Hiram Abas cinayeti de bize göre MİT'in Cumhurbaşkanı Turgut Özal tarafından sivilleştirilmesi (ki asker hakimiyetindedir) ve başına Müsteşar olarak Abas'ın getirilmek istenmesini sabote eden Kontrgerilla diyebileceğimiz gizli devletin işidir. Aynı güç Turgut Özal suikastini Kontrgerillanın Afyon Dazkırı şebekesine mensup Kartal Demirağ'a gerçekleştirtmeye çalışanlardır. Başarılı olamayınca Özal'ı zehirlediler. Yine aynı güç MİT'e alternatif olarak Özal tarafından kurulmasına başlanıp Tansu Çiller tarafından devam ettirilen Abdullah Çatlı ve Mehmet Ağar gibi şahısların da yeraldığı Susurluk ekibinin çekirdeğini teşkil ettiği KGB (Kamu Güvenliği Birimi) adlı istihbarat örgütünü de önce Perinçek'in Aydınlık gazetesinde MİT raporu olarak lanse eden ve bir ay sonra Görevimiz Tehlike filmlerini bile gölgede bırakacak bir mükemmelikte Susurluk kazasıyla tam olarak çökerten güçtür. Yine aynı güç bize göre Güneydoğu'da dönen olayları ve silah kaçakçılığı vb. konularda itiraflara başlayan JİTEM Jandarma İstihbarat elemanı Binbaşı Cem Ersever ve ekibini yine görevimiz tehlike filmlerine benzer profesyonellikte öldürenlerdir.

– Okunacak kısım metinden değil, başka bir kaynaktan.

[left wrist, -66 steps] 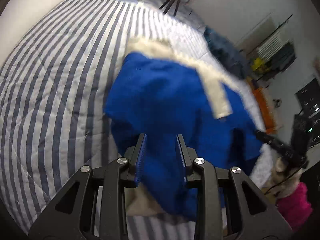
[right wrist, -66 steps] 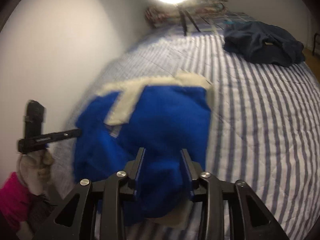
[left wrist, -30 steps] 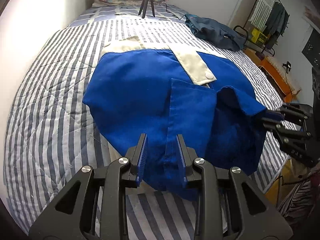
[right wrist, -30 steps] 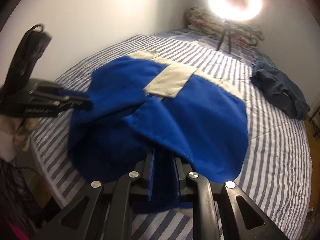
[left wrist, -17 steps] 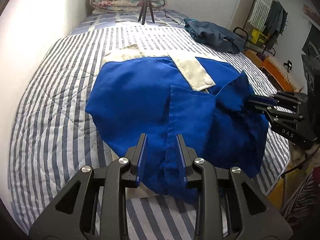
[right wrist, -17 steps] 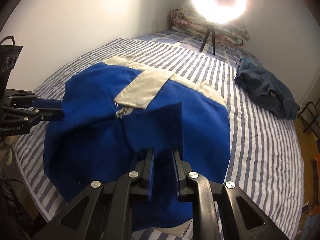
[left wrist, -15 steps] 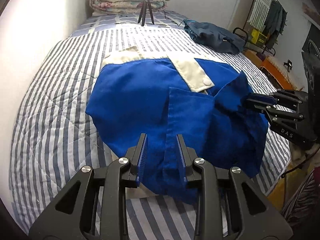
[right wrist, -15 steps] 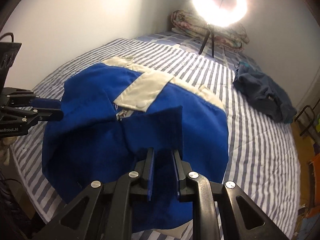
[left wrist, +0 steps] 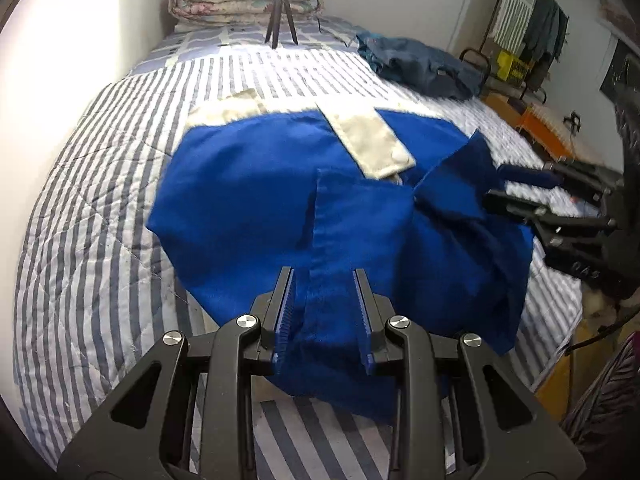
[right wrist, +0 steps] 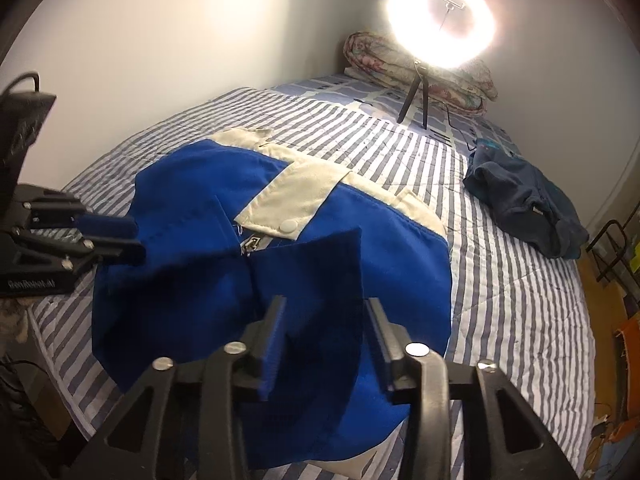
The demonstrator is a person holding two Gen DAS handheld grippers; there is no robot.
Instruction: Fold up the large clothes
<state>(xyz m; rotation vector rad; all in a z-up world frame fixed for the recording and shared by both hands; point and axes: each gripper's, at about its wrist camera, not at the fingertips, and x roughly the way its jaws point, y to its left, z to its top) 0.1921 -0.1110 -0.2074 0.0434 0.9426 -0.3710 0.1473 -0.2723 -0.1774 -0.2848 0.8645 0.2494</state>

Bu gücün en korktuğu şey halka yayılmış bir demokrasidir. Birbiri ardına gelişen Romanya Gürcistan ve Kırgızistan'daki demokratik halk ayaklanmaları bunları gittikçe köşeye sıkıştırmaktadır. Gelişen medya iletişimi, dünyanın küçülmesi, Avrupa Birliği ile yakınlaşma ve demokratikleşme çabaları, Güneydoğu meselesinde PKK etkisinin gittikçe kırılması, gösterilere para ile getirilen neredeyse tamamı küçük çocuklar dışında halkın katılmaması, Şemdinli olayı ile gizli devletin (ve bize göre parmağı var şimdiki Genelkurmay Başkanı Yaşar Büyükanıt'ın, mahkemece sorgulanmalıydı ama korktular ve olayı daha fazla büyütemediler) provokasyonunun ortaya çıkarılması vs.vs. gibi gelişmeler Kontrgerilla'nın hareket alanını gittikçe daraltmaktadır. Cumhurbaşkanlığı ve genel seçimler öncesi adeta panik havasıyla peşpeşe demeçler vererek halkın oy vererek seçtiği hükümete gözdağı vermeye ve korkutmaya çabalamaktadırlar. Sitemizin ana sayfasında da peşpeşe sıraladığımız gibi cumhurbaşkanlığı seçim sürecindeki provokasyonlar gittikçe artmaktadır. Cumhurbaşkanı-Genelkurmay ve KK komutanı-Üniversite rektörleri üçlüsü atak üstüne atağa geçmişlerdir.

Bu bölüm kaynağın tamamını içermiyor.